Task directions: Please repeat each line below exactly, with no images in the copy.

════════

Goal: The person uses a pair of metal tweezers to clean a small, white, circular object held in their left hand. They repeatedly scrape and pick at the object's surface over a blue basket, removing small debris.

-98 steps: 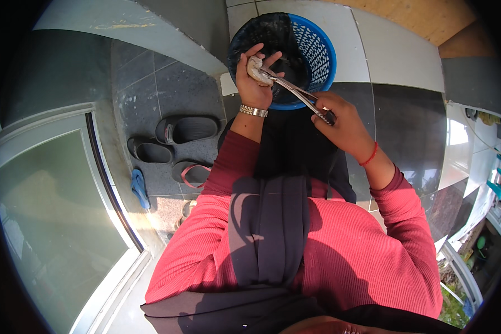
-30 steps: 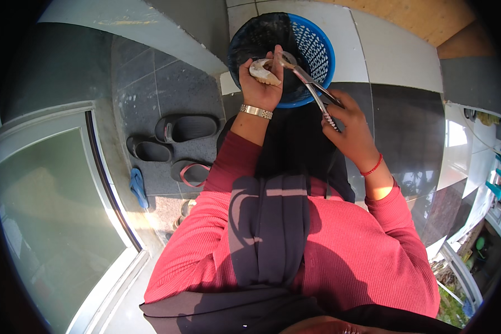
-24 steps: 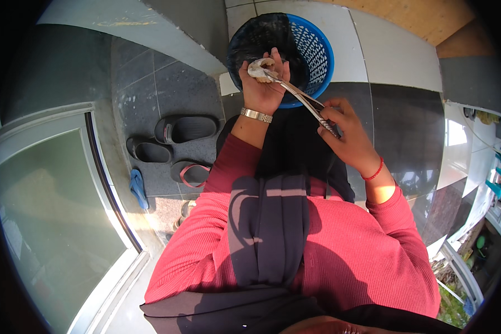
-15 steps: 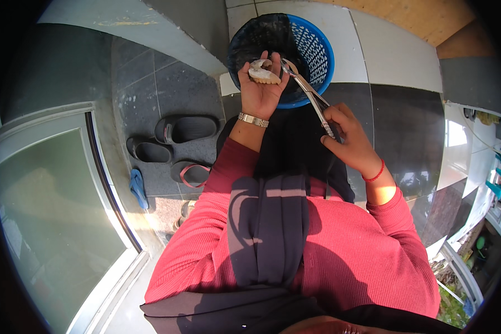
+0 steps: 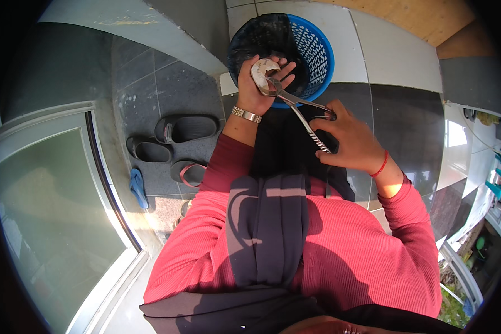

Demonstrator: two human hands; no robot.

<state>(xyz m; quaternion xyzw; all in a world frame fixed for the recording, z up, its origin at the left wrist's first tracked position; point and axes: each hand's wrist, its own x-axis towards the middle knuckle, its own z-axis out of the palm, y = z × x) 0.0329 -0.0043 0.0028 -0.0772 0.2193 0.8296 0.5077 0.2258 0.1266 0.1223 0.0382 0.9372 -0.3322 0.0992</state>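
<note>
My left hand is raised over the near side of a blue basket lined with a black plastic bag. It grips a pale, C-shaped piece between thumb and palm, fingers partly spread behind it; what the piece is made of I cannot tell. Metal shears reach in from the right, their jaws at the lower end of the piece and partly hidden against it. My right hand is wrapped around the shears' handles, which are spread apart.
Dark slip-on sandals, a sandal with a pink strap and a blue flip-flop lie on the grey tiles at left. A framed glass door stands beyond them. Pale and dark tiles extend to the right.
The shears have swung down and left, their handles now spread wider and their jaws at the piece. My left hand has tilted, turning the piece. My right hand has shifted slightly lower.
</note>
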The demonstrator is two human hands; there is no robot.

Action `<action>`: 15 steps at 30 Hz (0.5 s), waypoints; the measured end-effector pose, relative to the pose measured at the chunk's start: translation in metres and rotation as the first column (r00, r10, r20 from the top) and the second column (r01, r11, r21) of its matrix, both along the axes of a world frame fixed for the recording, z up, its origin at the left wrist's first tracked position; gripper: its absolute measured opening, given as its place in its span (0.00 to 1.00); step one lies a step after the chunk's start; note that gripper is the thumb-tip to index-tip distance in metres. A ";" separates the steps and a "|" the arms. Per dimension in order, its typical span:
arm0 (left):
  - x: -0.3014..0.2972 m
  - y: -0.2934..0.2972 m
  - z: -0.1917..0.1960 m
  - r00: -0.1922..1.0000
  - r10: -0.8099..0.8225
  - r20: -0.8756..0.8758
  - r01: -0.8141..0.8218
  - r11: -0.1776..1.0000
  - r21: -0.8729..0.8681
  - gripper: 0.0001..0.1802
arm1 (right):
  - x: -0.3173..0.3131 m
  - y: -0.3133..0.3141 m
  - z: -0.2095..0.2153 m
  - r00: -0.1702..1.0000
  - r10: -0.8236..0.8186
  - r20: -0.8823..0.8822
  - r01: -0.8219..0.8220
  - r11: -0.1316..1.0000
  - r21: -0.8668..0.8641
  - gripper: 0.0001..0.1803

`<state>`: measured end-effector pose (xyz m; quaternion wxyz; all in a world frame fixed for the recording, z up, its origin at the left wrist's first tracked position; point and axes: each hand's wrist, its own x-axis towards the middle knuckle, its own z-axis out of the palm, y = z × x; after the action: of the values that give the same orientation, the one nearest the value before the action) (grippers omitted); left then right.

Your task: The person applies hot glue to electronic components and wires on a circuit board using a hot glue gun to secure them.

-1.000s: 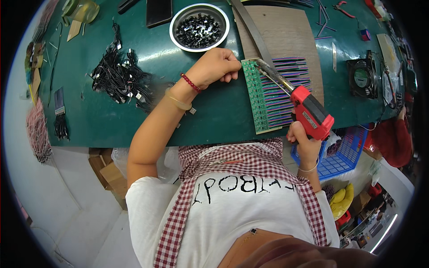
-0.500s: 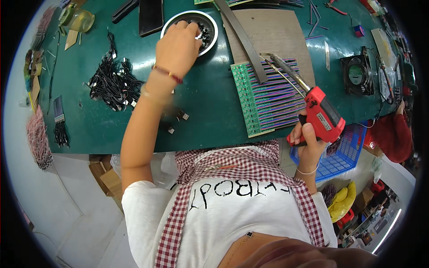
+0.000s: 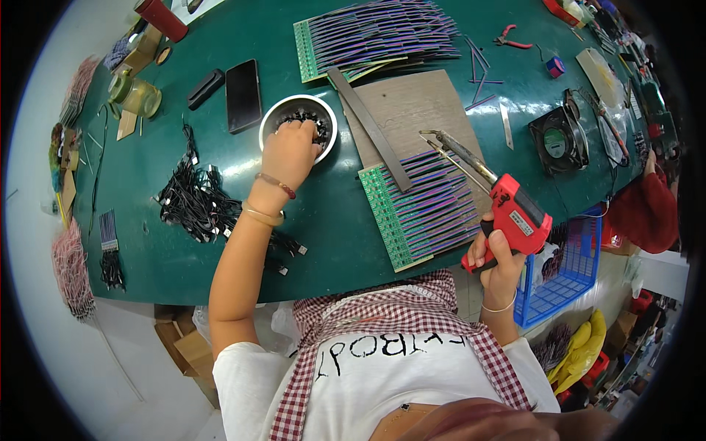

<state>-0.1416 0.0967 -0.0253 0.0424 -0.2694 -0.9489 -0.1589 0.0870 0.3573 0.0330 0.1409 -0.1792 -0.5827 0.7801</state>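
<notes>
My left hand reaches into a round white-rimmed bowl holding many small black parts. Its fingers are bent and close together among the parts; their tips are hidden. My right hand grips the handle of a red and black soldering gun, whose tip points up and left over a cardboard sheet. Below that tip lies a green circuit board panel with rows of purple, blue and black wires. A flat grey bar rests across the cardboard and the wires.
Black USB cables lie heaped left of my left arm. A phone and a black case are beyond. More wired panels are stacked at the back. On the right sit pliers, a fan and a blue basket.
The view has shifted, so the table shows lower and more of its far side appears. My left hand remains in the bowl; the right still holds the soldering gun.
</notes>
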 end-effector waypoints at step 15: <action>-0.002 -0.015 0.012 0.997 0.071 -0.029 -0.065 0.980 0.190 0.05 | -0.007 -0.004 0.009 0.999 -0.025 -0.045 0.020 0.993 -0.117 0.16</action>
<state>-0.1433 0.0814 -0.0136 0.0899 -0.2343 -0.9372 -0.2422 0.0802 0.3529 0.0421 0.1523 -0.1756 -0.5305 0.8152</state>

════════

Task result:
Goal: The person uses a pair of metal tweezers to clean a small, white, circular object held in their left hand. They repeatedly scrape and pick at the object's surface over a blue basket, removing small debris.

-98 steps: 
-30 steps: 
-24 steps: 
-15 steps: 
+0 steps: 

Demonstrator: two human hands; no robot.

<state>(xyz m; quaternion xyzw; all in a world frame fixed for the recording, z up, its origin at the left wrist's first tracked position; point and axes: each hand's wrist, its own x-axis towards the middle knuckle, its own z-axis out of the palm, y = z × x) 0.0329 -0.0043 0.0028 -0.0772 0.2193 0.8296 0.5077 0.2258 0.1266 0.1223 0.0382 0.9372 -0.3322 0.0992</state>
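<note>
My left hand is raised over the near side of a blue basket lined with a black plastic bag. It grips a pale, C-shaped piece between thumb and palm, fingers partly spread behind it; what the piece is made of I cannot tell. Metal shears reach in from the right, their jaws at the lower end of the piece and partly hidden against it. My right hand is wrapped around the shears' handles, which are spread apart.
Dark slip-on sandals, a sandal with a pink strap and a blue flip-flop lie on the grey tiles at left. A framed glass door stands beyond them. Pale and dark tiles extend to the right.
The shears have swung down and left, their handles now spread wider and their jaws at the piece. My left hand has tilted, turning the piece. My right hand has shifted slightly lower.
</note>
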The demonstrator is two human hands; there is no robot.

Action `<action>`: 15 steps at 30 Hz (0.5 s), waypoints; the measured end-effector pose, relative to the pose measured at the chunk's start: translation in metres and rotation as the first column (r00, r10, r20 from the top) and the second column (r01, r11, r21) of its matrix, both along the axes of a world frame fixed for the recording, z up, its origin at the left wrist's first tracked position; gripper: its absolute measured opening, given as its place in its span (0.00 to 1.00); step one lies a step after the chunk's start; note that gripper is the thumb-tip to index-tip distance in metres. A ";" separates the steps and a "|" the arms. Per dimension in order, its typical span:
arm0 (left):
  - x: -0.3014..0.2972 m
  - y: -0.2934..0.2972 m
  - z: -0.1917..0.1960 m
  - r00: -0.1922..1.0000
  - r10: -0.8099..0.8225
  - r20: -0.8756..0.8758
  - r01: -0.8141..0.8218
  - r11: -0.1776..1.0000
  - r21: -0.8729..0.8681
  - gripper: 0.0001..0.1802
arm1 (right):
  - x: -0.3173..0.3131 m
  - y: -0.3133..0.3141 m
  - z: -0.2095..0.2153 m
  - r00: -0.1702..1.0000
  - r10: -0.8236..0.8186
  - r20: -0.8823..0.8822
  - r01: -0.8219..0.8220
  - r11: -0.1316..1.0000
  - r21: -0.8668..0.8641
  - gripper: 0.0001..0.1803

`<state>`: measured end-effector pose (xyz m; quaternion wxyz; all in a world frame fixed for the recording, z up, its origin at the left wrist's first tracked position; point and axes: each hand's wrist, its own x-axis towards the middle knuckle, its own z-axis out of the palm, y = z × x; after the action: of the values that give the same orientation, the one nearest the value before the action) (grippers omitted); left then right.

Your task: The person applies hot glue to electronic components and wires on a circuit board using a hot glue gun to secure them.

-1.000s: 
-0.500s: 
+0.000s: 

<state>-0.1416 0.0967 -0.0253 0.0424 -0.2694 -0.9489 -0.1589 0.0870 0.3573 0.0330 0.1409 -0.1792 -0.5827 0.7801</state>
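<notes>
My left hand reaches into a round white-rimmed bowl holding many small black parts. Its fingers are bent and close together among the parts; their tips are hidden. My right hand grips the handle of a red and black soldering gun, whose tip points up and left over a cardboard sheet. Below that tip lies a green circuit board panel with rows of purple, blue and black wires. A flat grey bar rests across the cardboard and the wires.
Black USB cables lie heaped left of my left arm. A phone and a black case are beyond. More wired panels are stacked at the back. On the right sit pliers, a fan and a blue basket.
The view has shifted, so the table shows lower and more of its far side appears. My left hand remains in the bowl; the right still holds the soldering gun.
</notes>
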 end-effector waypoints at step 15: <action>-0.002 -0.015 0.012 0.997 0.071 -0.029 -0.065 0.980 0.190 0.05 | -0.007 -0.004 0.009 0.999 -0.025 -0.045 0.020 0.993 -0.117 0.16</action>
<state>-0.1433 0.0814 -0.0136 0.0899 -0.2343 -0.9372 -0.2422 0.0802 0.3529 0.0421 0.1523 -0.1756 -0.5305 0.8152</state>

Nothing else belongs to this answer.